:: Problem to work on ::
An exact copy of all the data, minus the images, is required.

:: Supplied records ::

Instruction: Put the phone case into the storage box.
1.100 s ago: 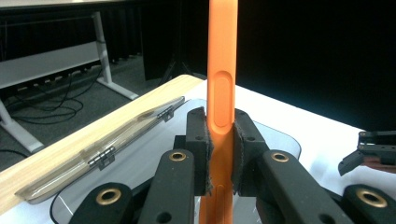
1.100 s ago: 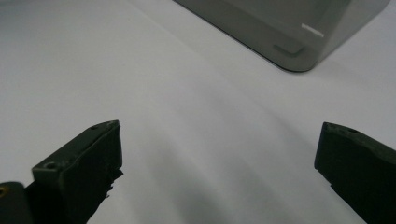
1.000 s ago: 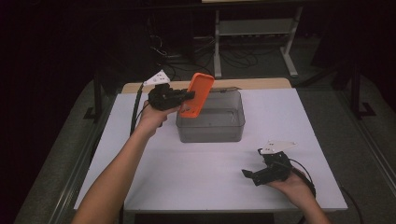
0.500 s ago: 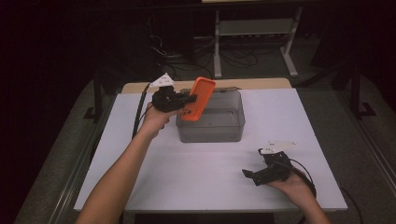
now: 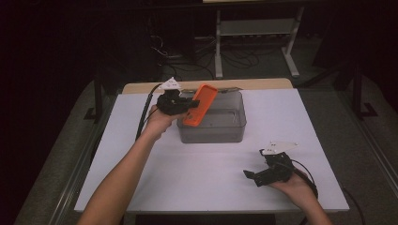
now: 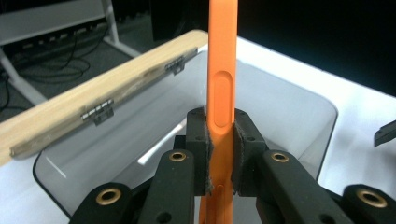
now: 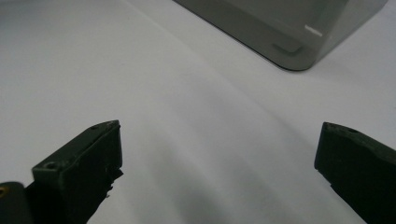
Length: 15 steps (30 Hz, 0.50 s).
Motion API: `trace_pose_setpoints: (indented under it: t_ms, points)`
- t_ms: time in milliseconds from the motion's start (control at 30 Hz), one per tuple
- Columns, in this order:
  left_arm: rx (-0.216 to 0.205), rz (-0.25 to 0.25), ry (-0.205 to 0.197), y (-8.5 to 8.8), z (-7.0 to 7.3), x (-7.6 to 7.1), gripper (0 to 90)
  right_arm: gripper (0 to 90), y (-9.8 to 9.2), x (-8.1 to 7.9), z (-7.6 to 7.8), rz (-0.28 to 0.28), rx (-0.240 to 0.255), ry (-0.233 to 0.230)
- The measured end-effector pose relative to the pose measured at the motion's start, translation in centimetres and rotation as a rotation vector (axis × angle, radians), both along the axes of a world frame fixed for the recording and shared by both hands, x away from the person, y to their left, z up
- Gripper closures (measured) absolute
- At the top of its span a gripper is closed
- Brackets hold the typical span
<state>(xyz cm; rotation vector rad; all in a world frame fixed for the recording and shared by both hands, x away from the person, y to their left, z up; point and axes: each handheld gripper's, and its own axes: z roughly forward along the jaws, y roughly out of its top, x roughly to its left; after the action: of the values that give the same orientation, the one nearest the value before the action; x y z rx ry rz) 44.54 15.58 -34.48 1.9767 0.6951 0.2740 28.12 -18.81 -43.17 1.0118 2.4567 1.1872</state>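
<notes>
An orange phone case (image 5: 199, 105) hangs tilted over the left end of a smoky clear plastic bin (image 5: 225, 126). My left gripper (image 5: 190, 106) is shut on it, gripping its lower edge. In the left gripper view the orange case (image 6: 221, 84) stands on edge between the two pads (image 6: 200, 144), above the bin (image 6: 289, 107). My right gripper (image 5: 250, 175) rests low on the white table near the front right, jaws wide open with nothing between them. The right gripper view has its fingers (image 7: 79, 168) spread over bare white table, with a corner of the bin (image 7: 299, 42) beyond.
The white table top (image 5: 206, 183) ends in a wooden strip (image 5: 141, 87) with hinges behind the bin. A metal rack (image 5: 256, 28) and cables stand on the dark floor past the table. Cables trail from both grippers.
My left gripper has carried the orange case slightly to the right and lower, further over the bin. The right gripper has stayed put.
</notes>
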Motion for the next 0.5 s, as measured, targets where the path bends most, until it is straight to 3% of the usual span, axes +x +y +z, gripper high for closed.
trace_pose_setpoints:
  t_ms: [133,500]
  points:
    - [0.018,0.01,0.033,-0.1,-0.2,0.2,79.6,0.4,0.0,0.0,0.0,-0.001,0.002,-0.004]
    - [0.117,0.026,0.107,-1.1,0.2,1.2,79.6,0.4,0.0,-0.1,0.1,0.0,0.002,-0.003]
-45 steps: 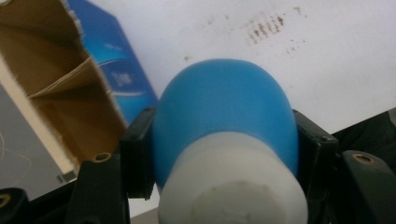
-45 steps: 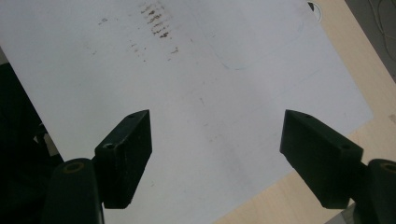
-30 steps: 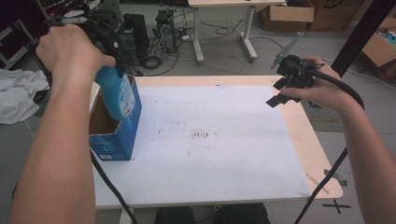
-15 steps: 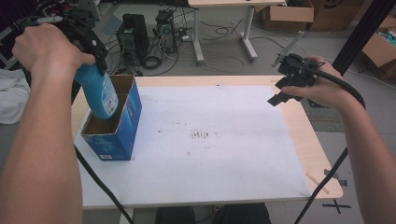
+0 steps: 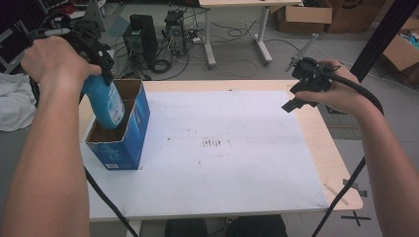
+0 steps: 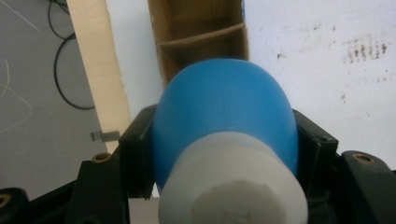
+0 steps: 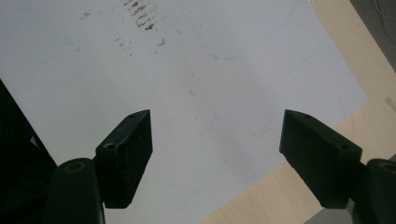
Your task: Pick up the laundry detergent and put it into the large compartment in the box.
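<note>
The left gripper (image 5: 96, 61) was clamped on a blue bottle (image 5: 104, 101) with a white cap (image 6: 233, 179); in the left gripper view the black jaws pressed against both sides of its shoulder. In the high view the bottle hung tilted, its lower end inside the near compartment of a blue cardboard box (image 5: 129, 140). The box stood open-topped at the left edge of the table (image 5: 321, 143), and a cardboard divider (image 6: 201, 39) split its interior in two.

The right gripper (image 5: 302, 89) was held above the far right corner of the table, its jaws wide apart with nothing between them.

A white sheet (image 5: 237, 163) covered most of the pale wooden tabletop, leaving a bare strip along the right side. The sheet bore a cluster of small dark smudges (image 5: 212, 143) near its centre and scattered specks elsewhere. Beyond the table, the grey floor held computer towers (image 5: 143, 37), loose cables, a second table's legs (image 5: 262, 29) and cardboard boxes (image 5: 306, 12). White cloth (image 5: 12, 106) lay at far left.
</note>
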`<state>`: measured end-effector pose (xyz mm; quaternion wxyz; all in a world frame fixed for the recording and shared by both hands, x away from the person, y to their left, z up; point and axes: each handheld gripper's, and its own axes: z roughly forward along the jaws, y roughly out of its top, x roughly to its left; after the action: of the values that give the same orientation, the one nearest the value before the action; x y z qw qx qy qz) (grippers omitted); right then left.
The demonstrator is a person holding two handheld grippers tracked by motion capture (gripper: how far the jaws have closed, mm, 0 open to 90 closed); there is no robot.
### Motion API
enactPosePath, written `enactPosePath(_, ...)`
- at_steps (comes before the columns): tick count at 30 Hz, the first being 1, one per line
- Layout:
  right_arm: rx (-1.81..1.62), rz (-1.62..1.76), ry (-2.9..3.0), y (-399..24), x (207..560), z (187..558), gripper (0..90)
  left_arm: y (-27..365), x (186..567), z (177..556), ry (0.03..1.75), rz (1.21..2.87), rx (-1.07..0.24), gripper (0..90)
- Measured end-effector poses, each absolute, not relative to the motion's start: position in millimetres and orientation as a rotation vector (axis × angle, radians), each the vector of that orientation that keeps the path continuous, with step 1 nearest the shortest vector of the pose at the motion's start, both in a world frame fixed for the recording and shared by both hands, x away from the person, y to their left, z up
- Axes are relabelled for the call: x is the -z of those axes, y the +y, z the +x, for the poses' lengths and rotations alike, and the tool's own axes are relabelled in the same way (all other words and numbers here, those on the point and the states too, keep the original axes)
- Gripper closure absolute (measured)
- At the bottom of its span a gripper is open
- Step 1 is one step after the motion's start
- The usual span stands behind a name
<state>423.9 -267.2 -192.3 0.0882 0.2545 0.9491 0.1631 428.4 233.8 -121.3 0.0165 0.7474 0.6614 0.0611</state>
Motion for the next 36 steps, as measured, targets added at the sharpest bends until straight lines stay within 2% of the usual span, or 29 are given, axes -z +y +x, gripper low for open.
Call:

:: Exercise response ::
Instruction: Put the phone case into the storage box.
1.100 s ago: 
1.100 s ago: 
1.000 s ago: 
0.500 s ago: 
now: 
now: 
now: 
Length: 15 steps (30 Hz, 0.50 s).
Motion API: `trace_pose_setpoints: (indented under it: t_ms, points)`
- t_ms: time in milliseconds from the motion's start (control at 30 Hz), one per tuple
- Columns, in this order:
  left_arm: rx (-0.216 to 0.205), rz (-0.25 to 0.25), ry (-0.205 to 0.197), y (-8.5 to 8.8), z (-7.0 to 7.3), x (-7.6 to 7.1), gripper (0 to 90)
  right_arm: gripper (0 to 90), y (-9.8 to 9.2), x (-8.1 to 7.9), z (-7.6 to 7.8), rz (-0.28 to 0.28), rx (-0.240 to 0.255), ry (-0.233 to 0.230)
- The measured end-effector pose relative to the pose measured at the motion's start, translation in centimetres and rotation as a rotation vector (axis × angle, radians), both along the axes of a world frame fixed for the recording and shared by both hands, x away from the person, y to their left, z up
- Gripper closures (measured) absolute
- At the top of its span a gripper is closed
- Brackets hold the typical span
<state>(xyz cm; rotation vector rad; all in a world frame fixed for the recording and shared by both hands, x away from the person, y to their left, z up; point and axes: each handheld gripper's, and its own axes: z roughly forward along the jaws, y roughly out of its top, x roughly to its left; after the action: of the values that give the same orientation, the one nearest the value before the action; x y z rx ry rz) 44.54 15.58 -34.48 1.9767 0.6951 0.2740 28.12 -18.81 -43.17 1.0118 2.4567 1.1872</state>
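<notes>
An orange phone case (image 5: 199, 105) hangs tilted over the left end of a smoky clear plastic bin (image 5: 225, 126). My left gripper (image 5: 190, 106) is shut on it, gripping its lower edge. In the left gripper view the orange case (image 6: 221, 84) stands on edge between the two pads (image 6: 200, 144), above the bin (image 6: 289, 107). My right gripper (image 5: 250, 175) rests low on the white table near the front right, jaws wide open with nothing between them. The right gripper view has its fingers (image 7: 79, 168) spread over bare white table, with a corner of the bin (image 7: 299, 42) beyond.
The white table top (image 5: 206, 183) ends in a wooden strip (image 5: 141, 87) with hinges behind the bin. A metal rack (image 5: 256, 28) and cables stand on the dark floor past the table. Cables trail from both grippers.
My left gripper has carried the orange case slightly to the right and lower, further over the bin. The right gripper has stayed put.
</notes>
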Motion for the next 0.5 s, as measured, targets where the path bends most, until it is straight to 3% of the usual span, axes +x +y +z, gripper high for closed.
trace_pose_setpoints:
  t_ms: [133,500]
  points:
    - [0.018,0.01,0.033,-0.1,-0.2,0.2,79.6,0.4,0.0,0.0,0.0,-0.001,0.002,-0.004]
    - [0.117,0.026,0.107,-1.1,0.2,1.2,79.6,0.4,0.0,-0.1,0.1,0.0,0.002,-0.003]
-45 steps: 
-45 steps: 
-30 steps: 
-15 steps: 
+0 steps: 
+0 steps: 
+0 steps: 
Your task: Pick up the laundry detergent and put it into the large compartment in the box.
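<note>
The left gripper (image 5: 96, 61) was clamped on a blue bottle (image 5: 104, 101) with a white cap (image 6: 233, 179); in the left gripper view the black jaws pressed against both sides of its shoulder. In the high view the bottle hung tilted, its lower end inside the near compartment of a blue cardboard box (image 5: 129, 140). The box stood open-topped at the left edge of the table (image 5: 321, 143), and a cardboard divider (image 6: 201, 39) split its interior in two.

The right gripper (image 5: 302, 89) was held above the far right corner of the table, its jaws wide apart with nothing between them.

A white sheet (image 5: 237, 163) covered most of the pale wooden tabletop, leaving a bare strip along the right side. The sheet bore a cluster of small dark smudges (image 5: 212, 143) near its centre and scattered specks elsewhere. Beyond the table, the grey floor held computer towers (image 5: 143, 37), loose cables, a second table's legs (image 5: 262, 29) and cardboard boxes (image 5: 306, 12). White cloth (image 5: 12, 106) lay at far left.
</note>
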`<state>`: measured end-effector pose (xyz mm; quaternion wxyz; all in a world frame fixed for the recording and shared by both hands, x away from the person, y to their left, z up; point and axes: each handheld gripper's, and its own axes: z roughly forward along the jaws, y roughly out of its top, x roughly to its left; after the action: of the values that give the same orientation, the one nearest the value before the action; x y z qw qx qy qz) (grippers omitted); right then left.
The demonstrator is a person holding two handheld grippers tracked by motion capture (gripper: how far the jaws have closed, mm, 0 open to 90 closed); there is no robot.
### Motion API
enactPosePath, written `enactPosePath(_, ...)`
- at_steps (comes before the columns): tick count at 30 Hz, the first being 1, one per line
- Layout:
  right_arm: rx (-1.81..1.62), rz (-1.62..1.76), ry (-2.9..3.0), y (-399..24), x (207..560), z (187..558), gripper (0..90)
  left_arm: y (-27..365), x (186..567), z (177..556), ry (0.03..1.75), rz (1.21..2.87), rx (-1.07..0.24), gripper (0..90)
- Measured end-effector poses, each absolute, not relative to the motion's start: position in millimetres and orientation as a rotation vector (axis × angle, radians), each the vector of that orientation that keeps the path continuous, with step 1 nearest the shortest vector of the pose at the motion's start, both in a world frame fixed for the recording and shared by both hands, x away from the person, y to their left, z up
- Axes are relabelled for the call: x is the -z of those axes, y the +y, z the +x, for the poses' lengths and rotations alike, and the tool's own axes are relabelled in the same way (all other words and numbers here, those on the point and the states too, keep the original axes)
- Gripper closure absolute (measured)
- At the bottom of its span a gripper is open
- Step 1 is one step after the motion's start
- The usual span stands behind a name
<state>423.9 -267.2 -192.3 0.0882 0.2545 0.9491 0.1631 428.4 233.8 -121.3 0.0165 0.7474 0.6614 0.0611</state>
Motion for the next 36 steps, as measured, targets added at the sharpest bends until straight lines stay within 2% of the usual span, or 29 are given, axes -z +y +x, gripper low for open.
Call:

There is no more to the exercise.